Additionally, MUSK reliably predicted cancer survival outcomes 75% of the time, and which lung and gastro-esophageal cancers would respond to immunotherapy with 77% accuracy. This is a significant improvement over standard clinical biomarkers with an accuracy of only 60-65%.
“One striking finding is that AI models that integrate multi-modal data consistently outperform those based on imaging or text data alone, highlighting the power of a multimodal approach,” Li said. “The true value of MUSK lies in its ability to leverage large-scale unpaired image and text data for pretraining, which is a substantial increase over existing models that require paired data.”

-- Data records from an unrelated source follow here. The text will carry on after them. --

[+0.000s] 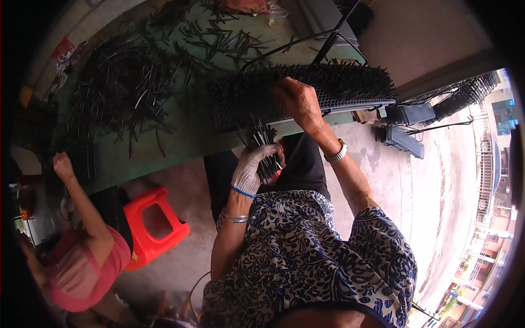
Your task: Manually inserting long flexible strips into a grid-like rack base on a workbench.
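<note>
My left hand (256,167), in a pale knitted glove with a blue cuff edge, is closed around a bundle of thin black strips (264,143) just below the table's near edge. Bare, with a watch at the wrist, my right hand (302,104) is over a long black perforated panel (350,105). Its fingers are bent together in a pinch; whatever they hold is hidden against the dark panel. Black strips (350,82) stand densely upright along the panel's far part, while bare holes show along its near edge.
A large loose heap of black strips (123,82) covers the left of the green table (180,147). A co-worker's hand (63,165) is at the table's left end, near a red plastic stool (158,218). Metal-framed black panels (410,113) stand at right.
</note>
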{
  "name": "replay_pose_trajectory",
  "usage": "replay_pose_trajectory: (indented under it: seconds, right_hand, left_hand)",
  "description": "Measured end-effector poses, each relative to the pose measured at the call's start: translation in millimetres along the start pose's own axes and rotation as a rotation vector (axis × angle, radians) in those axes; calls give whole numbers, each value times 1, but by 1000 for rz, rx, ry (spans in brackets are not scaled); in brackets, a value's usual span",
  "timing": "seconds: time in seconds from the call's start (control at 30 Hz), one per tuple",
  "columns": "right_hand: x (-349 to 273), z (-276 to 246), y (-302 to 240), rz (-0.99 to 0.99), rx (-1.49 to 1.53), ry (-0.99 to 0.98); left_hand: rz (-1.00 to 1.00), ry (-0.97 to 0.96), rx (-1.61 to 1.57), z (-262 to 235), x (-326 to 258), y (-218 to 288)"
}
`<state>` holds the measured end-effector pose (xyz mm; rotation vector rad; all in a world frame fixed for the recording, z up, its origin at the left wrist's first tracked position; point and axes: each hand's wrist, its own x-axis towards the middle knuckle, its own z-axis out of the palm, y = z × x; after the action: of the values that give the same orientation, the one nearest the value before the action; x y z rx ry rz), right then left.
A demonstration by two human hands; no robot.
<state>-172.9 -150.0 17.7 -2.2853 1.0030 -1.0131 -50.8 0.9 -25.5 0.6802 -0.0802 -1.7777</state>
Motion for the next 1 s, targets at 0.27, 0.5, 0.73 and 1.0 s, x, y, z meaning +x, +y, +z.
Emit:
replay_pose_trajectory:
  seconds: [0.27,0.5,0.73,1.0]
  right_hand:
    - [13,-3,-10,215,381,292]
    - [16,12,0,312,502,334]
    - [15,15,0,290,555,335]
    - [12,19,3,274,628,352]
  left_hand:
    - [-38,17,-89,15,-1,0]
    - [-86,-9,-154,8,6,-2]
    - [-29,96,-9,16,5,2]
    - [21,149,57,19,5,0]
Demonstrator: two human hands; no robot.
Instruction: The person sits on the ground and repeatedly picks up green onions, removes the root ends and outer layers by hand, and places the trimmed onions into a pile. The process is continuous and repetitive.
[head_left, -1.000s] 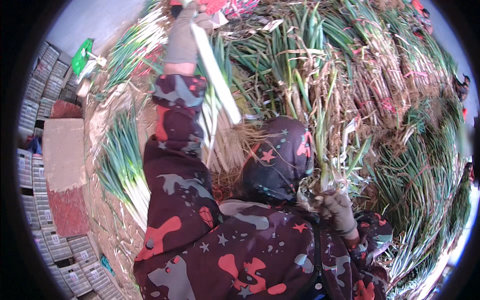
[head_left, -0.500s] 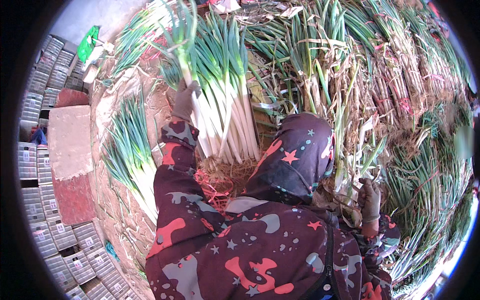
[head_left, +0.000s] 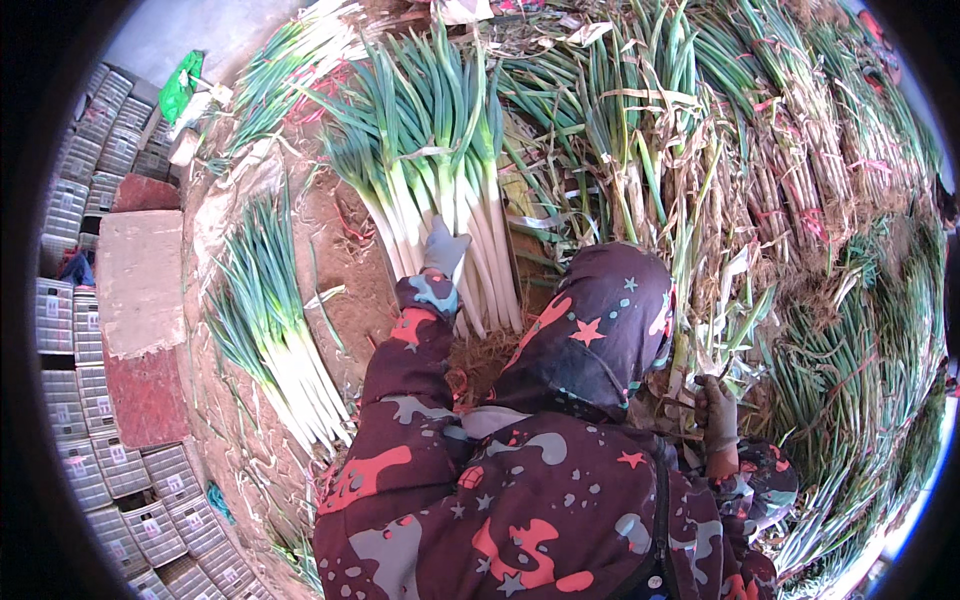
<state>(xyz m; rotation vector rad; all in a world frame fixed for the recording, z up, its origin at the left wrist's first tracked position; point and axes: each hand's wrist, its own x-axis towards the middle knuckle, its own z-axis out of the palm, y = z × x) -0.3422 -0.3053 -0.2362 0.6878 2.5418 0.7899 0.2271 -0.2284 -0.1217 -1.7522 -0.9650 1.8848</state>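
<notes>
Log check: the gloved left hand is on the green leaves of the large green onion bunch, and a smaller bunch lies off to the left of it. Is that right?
Not quite. The head view shows the gloved left hand at the white stalks of the large green onion bunch, not on its green leaves. The smaller bunch does lie off to the left.

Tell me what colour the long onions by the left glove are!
The onions have green leafy tops and white lower stalks; the head view shows this best.
</notes>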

A core strength of the research is that it can adapt across different clinical settings with little training. This could improve efficiency in oncology workflows and help doctors diagnose cancer faster while tailoring treatments for better patient outcomes.
Their future work will focus on validating the model in multi-institution cohorts of patients from diverse populations and for high-stakes applications such as treatment decision-making. The researchers note that prospective validation in clinical trials will be required for regulatory approval.
“We are also working on an extension of the MUSK approach to digital pathology to other types of data such as radiology images and genomic data,” said Li.
The researchers’ work, including installation instructions, model weights, evaluation code, and sample data is available on GitHub.